# violin flask bottles real? how old?



## BARQS19

Here are three violin bottles. Are any of these real? The aqua and green one seem really crude and lop sided. The cobalt has a 1 on the bottom, the green has a D on the bottom, and the aqua has nothing on the bottom.
 Robert
 barqs19


----------



## whiskeyman

Clevenger Bros Glass Works of Clayton NJ made  many of these for some years...up until they closed in the late 1980's (?)....They also made a Banjo type.
 The blue one dates from the 1930's or 40's....Probably made for  women's cologne or toilet water....Prices vary....Most Clevenger Bros glass  after 1964 is marked with a CB, before that only a paper label was used.
 I have seen these advertised in an old magazine as a Bud Vase....they came with a metal hanger...and one placed flowers/vines in them and hung them about the house...I have owned a few  that must have been used in just that way ,as their interiors were stained from years of water standing in them...
 Repo hangers are available on Ebay, probably some "original" ones too.


----------



## David E

Hey Robert, if you get any info on the violin bottles, I sure would like to know.
 I have an Aqua and a clear one.

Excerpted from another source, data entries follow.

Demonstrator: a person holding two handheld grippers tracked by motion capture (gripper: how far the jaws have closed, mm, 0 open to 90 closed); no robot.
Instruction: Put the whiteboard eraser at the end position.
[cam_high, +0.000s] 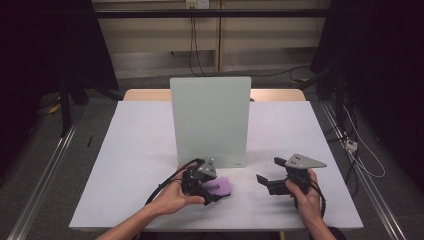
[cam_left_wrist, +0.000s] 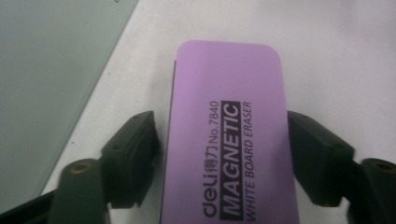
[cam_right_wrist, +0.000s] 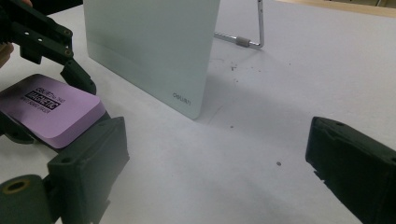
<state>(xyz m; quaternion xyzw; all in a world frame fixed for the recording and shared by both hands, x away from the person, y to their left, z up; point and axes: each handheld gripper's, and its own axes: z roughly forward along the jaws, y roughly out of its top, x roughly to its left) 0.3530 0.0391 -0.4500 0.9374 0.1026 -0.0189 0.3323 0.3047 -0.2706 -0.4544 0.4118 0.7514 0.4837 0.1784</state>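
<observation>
A purple magnetic whiteboard eraser lies flat on the white table, just in front of the upright pale green board. In the left gripper view the eraser, label up, sits between the two black jaws of my left gripper. The jaws flank its long sides, with a thin dark gap on the left side. In the high view my left gripper is held low over it. To the right, my right gripper is held open with nothing between its jaws.
The board stands on a thin metal leg behind it and blocks the table's middle. Bare tabletop spreads between the two grippers and out to the right. Cables trail from both grippers toward the near edge.
</observation>
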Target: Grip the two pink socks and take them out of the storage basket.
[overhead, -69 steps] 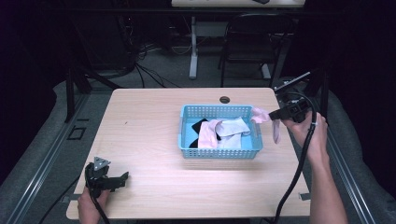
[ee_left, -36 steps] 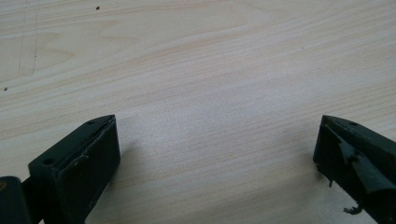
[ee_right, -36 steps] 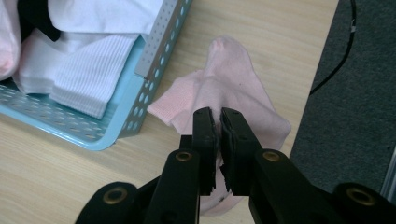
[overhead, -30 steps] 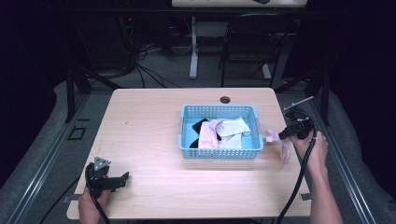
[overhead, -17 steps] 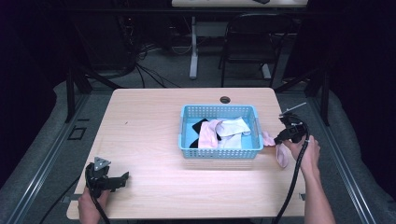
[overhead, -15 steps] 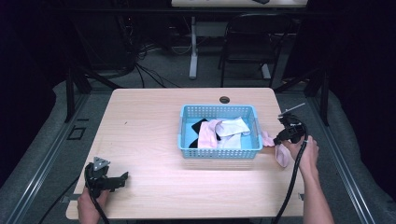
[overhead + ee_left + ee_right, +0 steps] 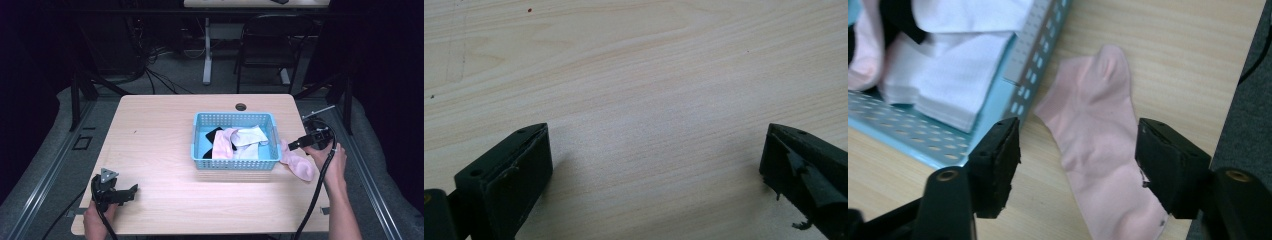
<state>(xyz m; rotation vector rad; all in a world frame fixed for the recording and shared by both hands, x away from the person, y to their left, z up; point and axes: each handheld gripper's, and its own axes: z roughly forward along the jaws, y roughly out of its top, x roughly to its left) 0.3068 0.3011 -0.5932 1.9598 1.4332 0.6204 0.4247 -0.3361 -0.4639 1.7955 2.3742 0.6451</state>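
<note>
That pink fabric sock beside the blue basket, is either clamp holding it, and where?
Neither. The pink fabric sock lies flat on the wooden table, under the open right gripper. The left gripper is open over bare wood.

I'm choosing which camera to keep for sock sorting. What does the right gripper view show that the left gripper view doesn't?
Right gripper view: the loose pale pink sock lying flat on the table beside the light blue perforated plastic basket, with white folded socks inside it, seen between the right tool's open jaws. Left gripper view: the left tool, jaws wide apart over bare wood. Both share the light wooden tabletop.
</note>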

Neither one will stand on it's own and I always thought their should have been a wire around them to hang on a wall.
 Dave


----------



## whiskeyman

For info on Violin Bottles, check out this site:
 http://viobot.tripod.com/page2.html


----------



## BARQS19

Why would they have hangers?
 Robert


----------



## David E

Robert, I sent a message to that violin man, for a little info on bottles. Do beleive though they were for decoration purpose. But I have seen a whiskey with the liquor
 law words on it ABM.
 Dave


----------



## portland med. man

i saw a aqua one with the origanal hanger on the back wicked crude and definatly blown small small lip flake 18 bucks at consignment shop i didnt grab it up but maybe i will i dug a broken cobalt one in a old farm dump that had a ton of milk and canning jars in it... two on the left appear to be older...... cheers.


----------



## BARQS19

I did see one on ebay with a maple syrup label on it.
 Robert


----------



## whiskeyman

I believe Old Bardstown KY. whiskey came in the amber ABM one...made in 2 different sizes circa late 1960's and into early 1970's.  Have seen ceramic violoin/fiddles and ones made like ashtrays. Clevenger Bros probably made theirs beginning in the early 1930's.
 Some were made in France and probably Italy as well.  Kanawha Glass Co of W.VA made several colors... one particularly sought after is the amberina one. 
 I like the banjo shape ones better, especially ones with enameled florals painted allover.


----------